En partant de Pondichéry sur la Côte Est du Golfe du Bengale, on rejoint aisément la Côte Ouest de l'Inde appelée Côte de Malabar. Après avoir traversé la grande ville de Maduraï célèbre pour ses temples colorés, on atteint ensuite les Nilgiris, les « Montagnes bleues » dont les crêtes dépassent les 2000 mètres. On traverse les théiers, on fait étape dans les stations d'altitude et le tout est enveloppé par une végétation luxuriante.

 

Plantations de thé

Puis le relief s'aplanit et la flore change. Plus on avance vers l'ouest, plus on abandonne la forêt tropicale pour les palmeraies de cocotiers sillonnées par de multiples canaux. C'est le Kérala. Littéralement, le nom de cet état indien peut se traduire par « le Pays de la noix de coco ». On arrive alors sur la Côte de Malabar dans une autre grande ville industrielle, Ernaculam, d'où l'on prend le ferry pour se rendre à Cochin, une bourgade coquette et accueillante, un havre de paix, à l'abri des fumées de la ville. C'est dans cet ancien comptoir hollandais que l'on découvre les vestiges de ce qui fut pendant des siècles une importante communaté juive.

Lorsqu'on essaie d'évoquer l'histoire des Juifs du Kerala, on prend rapidement conscience de la difficulté de la tâche tant il y a de faits importants et intéressants en rapport avec l'ancienne colonie de la côte du Sud-Ouest de l'Inde et qui ont fini par s'estomper.
Comment et quand les Juifs sont-ils arrivés dans l'ancien port de Cranganore (aujourd'hui Kodungallur) ou Shingly comme les Juifs appelaient leur ancien comptoir, ces questions restent encore quelques uns des problèmes non résolus de leur histoire antique mais quelle que soit la date de leur premier établissement, c'est un fait historiquement incontestable que du cinquième au quinzième siècle, les Juifs de Cranganore ont eu virtuellement une principauté indépendante gouvernée par un souverain de leur propre origine et de leur propre choix.

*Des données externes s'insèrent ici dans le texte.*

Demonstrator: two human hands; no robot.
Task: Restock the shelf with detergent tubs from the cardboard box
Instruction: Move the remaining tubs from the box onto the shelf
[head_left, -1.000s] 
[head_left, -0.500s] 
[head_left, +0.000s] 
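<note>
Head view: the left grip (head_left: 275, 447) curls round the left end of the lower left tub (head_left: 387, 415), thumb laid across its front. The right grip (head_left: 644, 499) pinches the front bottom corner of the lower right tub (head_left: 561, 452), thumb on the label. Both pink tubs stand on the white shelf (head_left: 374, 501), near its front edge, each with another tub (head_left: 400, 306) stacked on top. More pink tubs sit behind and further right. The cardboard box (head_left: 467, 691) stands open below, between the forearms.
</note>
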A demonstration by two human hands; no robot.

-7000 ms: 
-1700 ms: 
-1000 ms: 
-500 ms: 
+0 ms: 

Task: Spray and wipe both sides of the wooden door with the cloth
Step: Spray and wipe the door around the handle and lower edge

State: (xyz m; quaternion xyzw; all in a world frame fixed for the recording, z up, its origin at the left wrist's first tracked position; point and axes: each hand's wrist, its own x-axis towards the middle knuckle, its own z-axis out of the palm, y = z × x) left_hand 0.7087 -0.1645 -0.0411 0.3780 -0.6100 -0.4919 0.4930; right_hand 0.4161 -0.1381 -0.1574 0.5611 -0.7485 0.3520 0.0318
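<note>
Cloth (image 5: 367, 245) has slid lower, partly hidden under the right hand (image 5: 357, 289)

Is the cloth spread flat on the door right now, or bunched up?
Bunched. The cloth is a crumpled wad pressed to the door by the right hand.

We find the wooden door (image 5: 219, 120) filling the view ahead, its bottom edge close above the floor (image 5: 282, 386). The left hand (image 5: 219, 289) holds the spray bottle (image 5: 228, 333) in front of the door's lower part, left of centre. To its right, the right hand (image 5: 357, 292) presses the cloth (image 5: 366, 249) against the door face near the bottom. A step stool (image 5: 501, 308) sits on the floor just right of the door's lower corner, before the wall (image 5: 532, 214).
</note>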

La renommée de ce petit royaume juif se propagea de façon très large et lointaine.  Ainsi, dit le Rabbin Nissim, pète et voyageur hébreu du XIVè siècle:

 

"Je suis venu d'Espagne,
J'avais entendu parler de la cité de Shingly
Il me tardait de voir un Roi d'Israël
Et je l'ai vu de mes propres yeux."

 

Cranganore, connue par les Grecs sous le nom de Muzhiris et par les Juifs sous le nom de Shingly, était le seul port de l'Inde connu du monde extérieur. Ce fut alors vers ce port que les Juifs se tournèrent et ils y bâtirent leur refuge ainsi qu'une place commerciale. La destruction de Cranganore est souvent comparée à la dévastation de Jérusalem en miniature avec les conséquences qui s'ensuivirent, à savoir la diaspora.

L'attachement des juifs, et particulièrement ceux de Parur et de Mala, à Cranganore était si fort que, jusqu'à récemment, une poignée de sable de Shingly avait sa place dans le cercueil de tout juif, elle était dotée de la même valeur ou presque qu' une poignée de terre d'Israël.

Encore à l'heure actuelle, la plupart des Juifs évite de visiter Cranganore et si les affaires les amènent un beau jour par ici, ils quittent à la hâte les lieux avant le coucher du soleil

        Il existe encore aux environs une petite colline connue sous le nom de "Juda Kunnu" et un réservoir nommé "Juda Kula". Les assiettes de cuivre juives ainsi que les assiettes chrétiennes syriaques comportant des signatures et des poinçons en judéo-persan témoignent d'une très vieille présence juive. Les dites assiettes seraient les secondes au monde par leur ancienneté. Ces signatures comme ces éléments toponymiques sont considérés comme un rappel du passé glorieux des avant-postes oubliés du monde juif.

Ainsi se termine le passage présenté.